A team of astrophysicists and quantum physicists has made a significant breakthrough in understanding the mysterious glitches observed in neutron stars. These glitches refer to sudden accelerations in the spins of ultradense dead stars. The research, which combined insights from astrophysics and quantum physics, shed new light on the behavior of neutron stars. The team used a unique approach, leveraging ultracold dipolar atoms as a proxy to simulate neutron star dynamics. The findings suggest that these glitches may be attributed to superfluid vortices beneath the stars’ surface. The research not only deepens our understanding of neutron stars but also opens up possibilities for quantum simulation in the laboratory.

Neutron stars are formed from the collapse of massive stars and are known for their immense density, with almost entirely composed of neutrons. While direct observation and sampling of neutron stars are practically impossible due to extreme conditions and vast distances, the team of scientists resorted to using ultracold dipolar atoms as a representation of neutron stars in numerical simulations.

The study proposes that the glitches observed in neutron stars are likely influenced by a superfluid state beneath their surface. Superfluids are substances with zero viscosity, resembling liquids. More specifically, the study suggests that a phase known as supersolid plays a crucial role in the glitching phenomenon.
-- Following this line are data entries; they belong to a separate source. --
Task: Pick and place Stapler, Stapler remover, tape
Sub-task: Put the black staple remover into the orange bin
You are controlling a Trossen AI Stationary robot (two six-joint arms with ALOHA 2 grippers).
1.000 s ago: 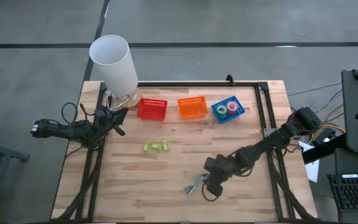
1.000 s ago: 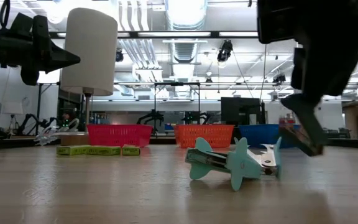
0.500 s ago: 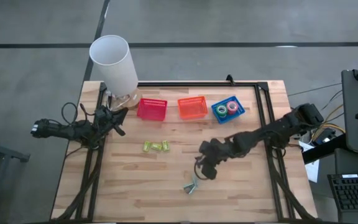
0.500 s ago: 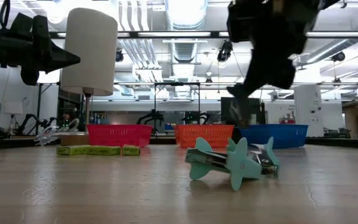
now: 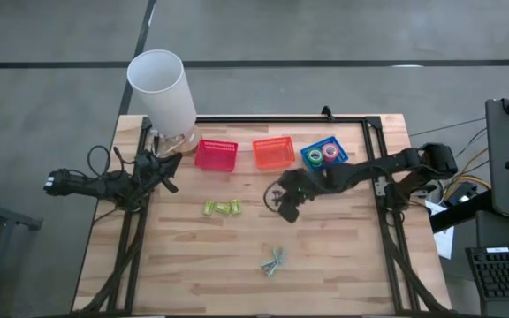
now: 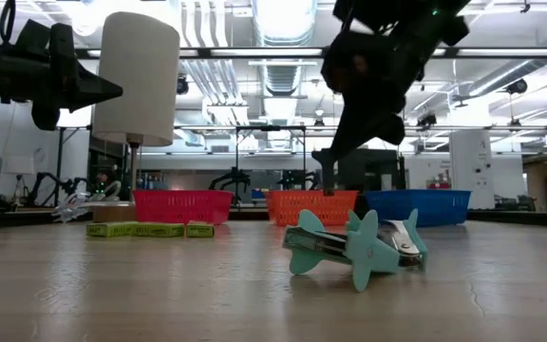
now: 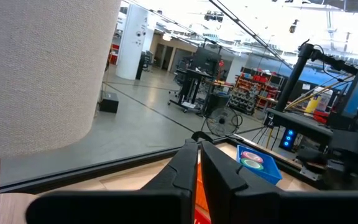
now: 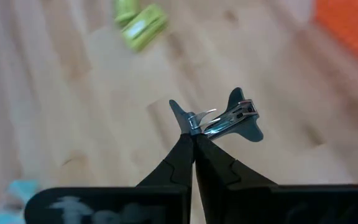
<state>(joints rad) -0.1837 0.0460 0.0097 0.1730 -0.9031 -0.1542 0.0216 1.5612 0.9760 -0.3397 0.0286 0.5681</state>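
Note:
My right gripper hangs above the table's middle, just near of the orange basket, and is shut on a teal staple remover. Other teal staple removers lie in a small heap on the near part of the table. Two small green staplers lie side by side left of the middle. A green tape roll and a pink one lie in the blue basket; no blue or red roll shows. My left gripper waits shut at the far left, by the lamp's base. My right gripper pinches the staple remover between its two fingertips at one teal wing, by the metal jaws. The remover is lifted clear of the table and sticks out beyond the fingertips, its other wings free.
A red basket stands left of the orange one along the far edge. A tall white lamp stands at the far left corner. Black rails frame the tabletop. Bare wood lies between the staplers and the heap.
My right gripper has risen from the heap of staple removers near the table's near edge and travelled toward the far edge, to just before the orange basket. The heap has stayed where it was.

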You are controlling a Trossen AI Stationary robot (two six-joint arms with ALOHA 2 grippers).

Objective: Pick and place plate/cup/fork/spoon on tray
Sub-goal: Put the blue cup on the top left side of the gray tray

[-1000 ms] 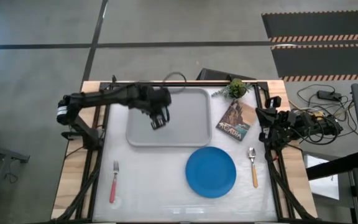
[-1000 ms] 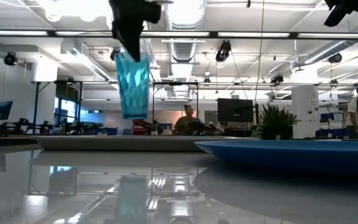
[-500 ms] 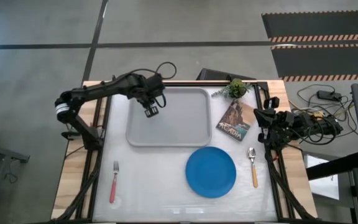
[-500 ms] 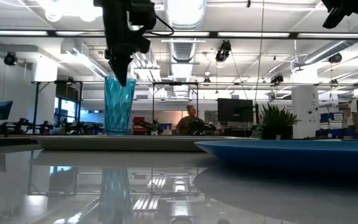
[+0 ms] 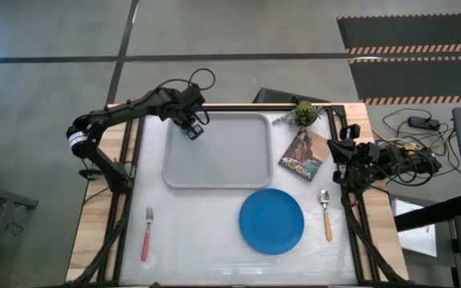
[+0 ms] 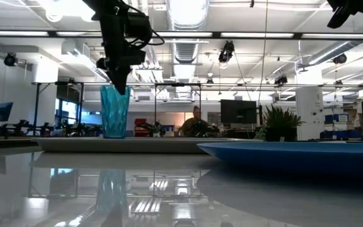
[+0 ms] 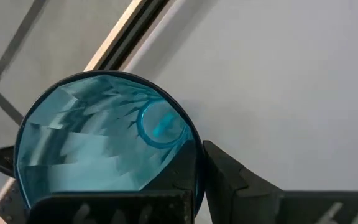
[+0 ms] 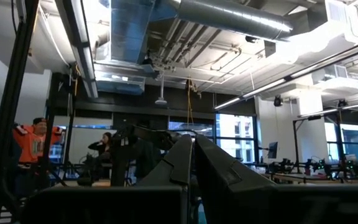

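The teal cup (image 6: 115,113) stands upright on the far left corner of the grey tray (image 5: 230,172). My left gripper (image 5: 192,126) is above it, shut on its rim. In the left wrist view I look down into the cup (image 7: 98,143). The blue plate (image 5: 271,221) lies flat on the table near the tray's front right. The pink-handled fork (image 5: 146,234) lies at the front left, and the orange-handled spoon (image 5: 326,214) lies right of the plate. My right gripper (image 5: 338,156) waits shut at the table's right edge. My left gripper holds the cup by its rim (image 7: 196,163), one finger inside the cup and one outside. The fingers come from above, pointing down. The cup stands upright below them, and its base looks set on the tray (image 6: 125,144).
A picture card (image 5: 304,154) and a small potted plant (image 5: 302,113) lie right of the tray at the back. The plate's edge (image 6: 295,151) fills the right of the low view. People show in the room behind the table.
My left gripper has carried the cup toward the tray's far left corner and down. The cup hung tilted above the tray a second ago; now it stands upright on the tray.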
To simulate neutron star glitching, the researchers induced supersolid phases in ultracold dipolar atoms. By studying the behavior of these atoms, particularly those made of Erbium (Er) and Dysprosium (Dy), they were able to mirror larger glitches observed in neutron stars. The results indicate that superfluid vortices carry angular momentum to the surface of the stars, contributing to the glitching events.

Moving forward, the team intends to further investigate the mechanics of the glitching phenomenon, including its relationship with the quality of the supersolid material. This research not only expands our understanding of neutron stars but also has implications for quantum simulation. By manipulating ultracold dipolar atoms, scientists might gain insights into other stellar remnants and phenomena in controlled laboratory settings on Earth.
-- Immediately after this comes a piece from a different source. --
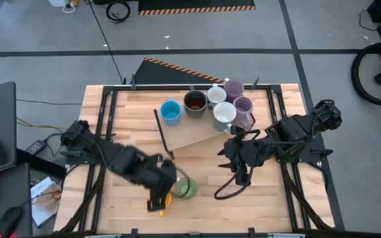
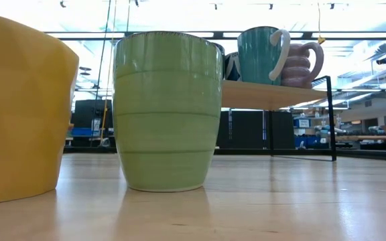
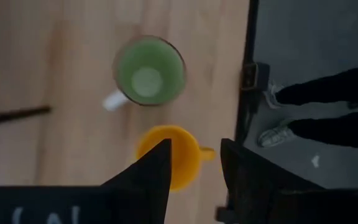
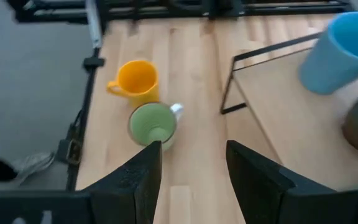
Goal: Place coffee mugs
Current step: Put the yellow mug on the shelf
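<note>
My left pincer (image 3: 194,163) directly above orange mug (image 3: 169,154) — fingers spread, empty, straddling rim on handle side. Mug upright at near edge of table (image 1: 111,211), mouth up, so approach runs straight down. Green mug (image 1: 186,189) just beside it, toward table centre; tight on that side. Right pincer (image 4: 188,168) open, empty, farther off, facing both mugs. Left arm nearer — its grab.

Two mugs before me, the rest behind.
My left hand (image 1: 159,200) hangs over one mug (image 1: 165,199); another mug (image 1: 186,189) sits beside; a shelf (image 1: 190,135) carries the rest.
</note>
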Controlling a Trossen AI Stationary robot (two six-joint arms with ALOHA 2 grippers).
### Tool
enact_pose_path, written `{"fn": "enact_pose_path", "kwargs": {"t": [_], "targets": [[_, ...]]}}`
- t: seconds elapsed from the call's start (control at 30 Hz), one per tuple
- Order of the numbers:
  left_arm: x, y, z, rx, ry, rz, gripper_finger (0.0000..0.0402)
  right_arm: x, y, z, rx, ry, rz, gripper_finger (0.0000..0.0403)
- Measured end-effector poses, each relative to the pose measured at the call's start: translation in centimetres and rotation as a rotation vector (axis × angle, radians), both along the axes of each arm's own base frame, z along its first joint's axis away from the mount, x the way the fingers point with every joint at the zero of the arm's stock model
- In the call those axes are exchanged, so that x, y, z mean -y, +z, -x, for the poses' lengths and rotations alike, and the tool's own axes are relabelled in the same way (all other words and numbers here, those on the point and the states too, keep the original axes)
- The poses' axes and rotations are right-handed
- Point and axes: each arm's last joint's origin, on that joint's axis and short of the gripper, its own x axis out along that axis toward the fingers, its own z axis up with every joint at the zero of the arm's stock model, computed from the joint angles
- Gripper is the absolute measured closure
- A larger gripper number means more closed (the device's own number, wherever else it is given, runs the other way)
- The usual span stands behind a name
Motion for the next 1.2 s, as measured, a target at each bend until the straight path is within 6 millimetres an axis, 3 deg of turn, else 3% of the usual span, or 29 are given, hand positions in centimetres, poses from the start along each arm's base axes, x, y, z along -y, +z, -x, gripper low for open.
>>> {"fn": "enact_pose_path", "kwargs": {"t": [0.3, 0.47, 0.63, 0.83, 1.2], "targets": [[4.2, -5.6, 0.7, -0.058, 0.111, 0.078, 0.0259, 0.2, 0.1, -0.1, 0.027, -0.116, -0.017, 0.0218], [4.7, -9.0, 0.9, -0.120, 0.172, 0.108, 0.0248, 0.4, 0.1, -0.1, 0.046, -0.159, -0.004, 0.0218], [4.7, -11.2, 0.9, -0.151, 0.159, 0.108, 0.0198, 0.3, 0.2, -0.2, 0.057, -0.173, -0.018, 0.0218], [5.2, -11.8, 1.2, -0.114, -0.028, -0.016, 0.0154, 0.3, 0.2, -0.2, 0.059, -0.175, -0.022, 0.0218], [7.6, -15.8, 1.1, -0.151, -0.311, -0.198, 0.0181, 0.3, 0.2, -0.2, 0.059, -0.175, -0.022, 0.0218]]}}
The interdisciplinary study showcases the fascinating combination of astrophysics and quantum physics, linking the behavior of celestial remnants to the principles governing matter on Earth. Lead author Elena Poli considers this research a significant milestone in establishing a strong connection between quantum mechanics and astrophysics, providing a new perspective on the inner nature of neutron stars.

The findings of this groundbreaking research were published in the November issue of the journal Physical Review Letters.